Schließlich enthält seine Sportapotheke auch »Antibabypillen mit gewissen Androgenen«, wie sie auch im Ostblock zur Leistungssteigerung angewendet werden.

Fest steht, daß Eva Wilms in der Leichtathletik-Hochburg Leverkusen ohne besonderen Erfolg trainiert hatte. Dann versprach ihr der Trainer-Außenseiter Gehrmann 1973 raschen Leistungszuwachs nach seinen Methoden. Sie verpflichtete sich auf drei Monate und verbesserte sich sprunghaft.

Gehrmann, der auch schon den besonders flugfähigen Diskus »Supersegler« entwickelt hatte, setzte auch im Training ungewohnte Ideen um: Kugelstoßerin Eva Wilms stemmt wie andere in der sogenannten Folterkammer Gewichte bis zu 100 Kilo.

Aber im Stadion bereitet sie sich wie eine Mehrkämpferin vor. Sie sprintet, springt und übt Hürdenlauf. Aus dem Stand hüpfte sie 3,05 Meter und im Dreisprung 8,75 Meter weit. »Ohne angemessene Schnelligkeit und ohne ein gewisses Sprungvermögen«, erläutert Gehrmann seine im Ostblock bekannte, hierzulande jedoch ungewöhnliche Methode, sei auch im Kugelstoßen »kein Ergebnis der Weltklasse« möglich.

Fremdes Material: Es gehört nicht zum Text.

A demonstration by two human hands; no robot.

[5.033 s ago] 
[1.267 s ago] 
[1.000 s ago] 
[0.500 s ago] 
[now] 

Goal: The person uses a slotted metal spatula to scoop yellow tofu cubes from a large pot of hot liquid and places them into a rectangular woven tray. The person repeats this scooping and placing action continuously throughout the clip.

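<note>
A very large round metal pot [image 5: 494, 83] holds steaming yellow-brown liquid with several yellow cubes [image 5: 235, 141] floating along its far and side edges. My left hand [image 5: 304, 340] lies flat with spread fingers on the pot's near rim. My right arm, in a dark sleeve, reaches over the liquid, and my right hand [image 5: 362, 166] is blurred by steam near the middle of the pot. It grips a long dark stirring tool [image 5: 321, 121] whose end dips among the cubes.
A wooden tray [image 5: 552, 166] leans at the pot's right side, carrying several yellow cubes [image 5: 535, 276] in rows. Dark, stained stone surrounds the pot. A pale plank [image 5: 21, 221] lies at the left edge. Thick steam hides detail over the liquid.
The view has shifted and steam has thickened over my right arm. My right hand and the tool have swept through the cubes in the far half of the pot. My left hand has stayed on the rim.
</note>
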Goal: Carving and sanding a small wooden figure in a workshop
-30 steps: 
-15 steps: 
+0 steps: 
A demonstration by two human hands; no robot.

Auch der US-Diskuswerfer MacWilkins ließ sich von Gehrmann trimmen. Erfolg: Weltrekord und Olympiasieg. Doch erst jetzt bemüht sich Gehrmann an der Kölner Trainer-Akademie um das anerkannte Diplom.

Die Theorie hinderte Gehrmann nicht, wiederum durch eine Anzeige in »Leichtathletik«, schon zum »Zweiten Internationalen Werfer-Lehrgang« (Kosten: 250 Mark) nach München einzuladen. Dort demonstrieren MacWilkins und Eva Wilms seine Trainings-Methoden. Auch im Programm: »Anabolika im Leistungssport«.

Von Gehrmann erhofft nun der Deutsche Leichtathletik-Verband eine Renaissance seiner Werferinnen. Er bestellte ihn zum Bundestrainer im Kugelstoßen und Diskuswerfen.